Romain Gary était un poète de la vie, aux prises directes avec elle “tant qu’il n’y aura pas une femme enceinte à la tribune de l’Assemblée Nationale, quand on parlera de la France, on mentira”. Et d’évoquer ses amis combattants comme Mougeotte, à qui l’on offre une rue lugubre de Paris “qu’ils ne se réclament pas de l’hommage mais de l’immobilier”. Gary, aviateur pendant la guerre,  les a vus, jour après jour, ne pas revenir, même celui qui disait avant chaque vol “ce soir, la nuit sera calme”. Son humanité vient de là, de cette vie vraiment vécue – “j’étais une queue avec du désespoir autour”– à vivre en sautant des repas dans une chambre de bonne, même s’il a Françoise – qui se donna à lui parce qu’il ne valait rien, sinon, “elle aurait eu trop honte”, lui avait-elle dit. Le cul, il en parle sans vulgarité aucune, avec bonheur, le drame étant que “toute une élite n’a pas accepté d’en avoir un” et, cette idée qu’il y a deux choses que l’on ne peut pas faire avec le cul:  le spiritualiser et s’en passer. Il refusera ainsi les propositions de De Gaulle pour ne pas perdre sa liberté sexuelle, certain de ne pouvoir résister aux tentations et suffisamment élégant pour ne pas vouloir salir la fonction -à méditer en ce moment…
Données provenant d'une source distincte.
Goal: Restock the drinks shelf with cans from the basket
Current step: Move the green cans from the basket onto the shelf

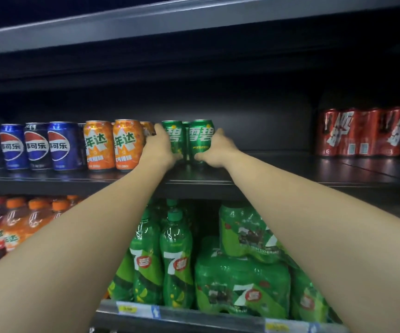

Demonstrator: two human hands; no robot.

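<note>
Gripping one upright green aluminium drink can each: left hand (163, 146) on one (173, 138), right hand (214, 150) on its neighbour (201, 138), both standing on the dark metal shelf (278, 169), long axes vertical, bare shelf rightward of the right hand.

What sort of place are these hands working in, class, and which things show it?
Most likely a shop's drinks aisle: rows of blue cans, a shelf holding branded drinks, green bottles below, and price tags on the shelf edge.

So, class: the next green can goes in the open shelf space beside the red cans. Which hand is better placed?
Right hand: it holds the outer green can, bordering the bare shelf; the left hand sits against the orange cans.
</note>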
Comment ne pas être saisi en entendant la belle voix de Gamblin redonner vie à Gary, de la justesse de ses analyses et leur actualité? Sur les délinquants mineurs, quel superbe passage que celui sur ces voyous qui le deviennent car “sans témoin, sans trou à eux; pas de centre de gravité, pas de modèle. Il faut donner à un enfant quelque chose à aimer, il n’y a dans les prisons et les maisons de redressement pas un chien,  pas un oiseau. L’enfance délinquante c’est avant tout des enfants sans chien, ni chat.” Ces leçons d’humanité, il les donnera en toutes circonstances, pendant ces quinze années de diplomatie, où il découvrira la frustration et le sentiment d’impuissance, atterré que personne ne pense vraiment au futur et persuadé que les idées, “il faut les prendre par la main, les palper, pour voir si c’est chaud”. Les chasses à l’homme au Burundi d’un dictateur fou qui tire depuis un hélico fourni par la France- il apprendra vite mais n’acceptera jamais “le nombre de cadavres qu’il faut pour dégeler la situation”.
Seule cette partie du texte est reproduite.